Land Use
Is it Time to Update Your Town's Regulations, Ordinances, and Plans?
Regular review and update of your regulations will ensure that your Boards remain current on recent legislation changes and planning practices when a development comes to Town or a new project emerges. Often, existing regulations are tested and amendments can rectify identified problems. While most update periods are not mandated, basic recommendations for the update timeframe for a community’s commonly used regulations, ordinances, and plans can be found here:
Recommended Town Regulation Update Schedule
CNHRPC can help your town with any updates. Please contact us for more information. |
Land use patterns, transportation, and community networks are strongly interconnected, and this relationship is vital to all local, regional and statewide planning decisions. Changing land use patterns also directly impact community services and facilities, such as water and sewer, police, fire and emergency services, recreation, and building inspection. As a result, CNHRPC works directly with our member communities in the development of land use studies, specific area plans, build out analyses, and other local and regional land use planning initiatives. These efforts have included:
- Build-out analysis: A build-out analysis is a way for a community to look at the land they have and explore how, using their current regulatory framework; the town would “build out”. With this information in mind other scenarios can be run in an effort to identify more desirable land use trends. This information is often conducted in concert with writing a master plan as alternative scenarios are a way to “test” zoning solutions before putting them into practice.

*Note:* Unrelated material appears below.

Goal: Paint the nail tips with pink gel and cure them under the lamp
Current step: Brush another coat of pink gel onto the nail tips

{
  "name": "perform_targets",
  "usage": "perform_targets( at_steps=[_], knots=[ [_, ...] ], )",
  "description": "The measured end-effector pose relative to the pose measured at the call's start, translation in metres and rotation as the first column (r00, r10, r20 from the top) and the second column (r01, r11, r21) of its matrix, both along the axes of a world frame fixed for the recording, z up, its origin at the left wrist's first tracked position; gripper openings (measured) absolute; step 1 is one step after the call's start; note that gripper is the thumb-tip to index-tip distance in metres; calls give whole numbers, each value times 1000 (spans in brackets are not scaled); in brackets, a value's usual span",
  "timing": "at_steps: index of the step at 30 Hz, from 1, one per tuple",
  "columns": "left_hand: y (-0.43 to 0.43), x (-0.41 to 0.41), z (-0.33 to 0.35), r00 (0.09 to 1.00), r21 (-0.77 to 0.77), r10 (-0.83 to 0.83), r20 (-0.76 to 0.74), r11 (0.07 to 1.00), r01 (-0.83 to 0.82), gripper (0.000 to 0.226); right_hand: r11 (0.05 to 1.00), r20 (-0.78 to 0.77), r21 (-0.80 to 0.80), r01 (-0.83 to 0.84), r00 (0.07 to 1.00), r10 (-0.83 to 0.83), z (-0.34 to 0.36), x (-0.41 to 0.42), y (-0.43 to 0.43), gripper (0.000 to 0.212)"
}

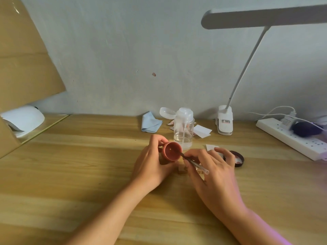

- CTAP Initiatives: CTAP, or Community Technical Assistance Program, is being done in cooperation with NHDOT. CTAP, as part of a project that will widen I-93, attempts to assist communities along the corridor in dealing with growth that will result from the project. The main focus of CTAP is the understanding of the link between land use and transportation. Based upon this, CTAP will assist communities with ensuring that their land use practices are desirable in the face of future development.
- Master Planning: A community’s Master Plan is at the heart of its land use regulatory framework. The Plan captures the community’s vision and articulates its overall plan for development in the community. The Plan also is legal necessity for zoning ordinances and Capital Improvements Programs.
- Neighborhood Planning: Neighborhood planning, as part of a larger Master Plan effort, is useful in that a community within a municipality may have needs or a vision that may be distinct from the larger community. A neighborhood plan provides a way to articulate the needs of a distinctive neighborhood within the context and framework of the larger community-wide master plan.
- Open-space Planning: Planning for open space is another vital component of land use. Open space is vital to protecting natural resources, and as such, should be part of any land use planning effort. Open-space planning can provide a framework for zoning for open-space or conservation subdivisions. It can also be used prioritize land for protection.
- Regulatory Audits: Regulatory audits can be conducted in an effort to determine whether or not the regulatory framework accomplishes its objectives. It is beneficial to review the regulatory framework to ensure that it reflects the goals of the master plan and the intentions of the community. Also, over time, these documents can conflict with one another based upon years of separate updates, and a regulatory audit provides an opportunity to ensure that the documents are working with, and not against each other.
- Technical Assistance Crafting Ordinances & Regulations: Whereas the master plan of a community articulates the overall vision and policy goals regarding land use, the zoning ordinance as well as the site plan and subdivision regulations implement these visions. CNHRPC provides assistance to communities for crafting such ordinance and regulatory updates.
- Regional Land-Use Planning: Creating a regional plan is one of CNHRPC’s RSA-designated functions. This effort is vital in that it seeks to craft a region-wide land use strategy based upon the coordination of each community master plan. This effort will ensure that the region as a whole has an articulated vision.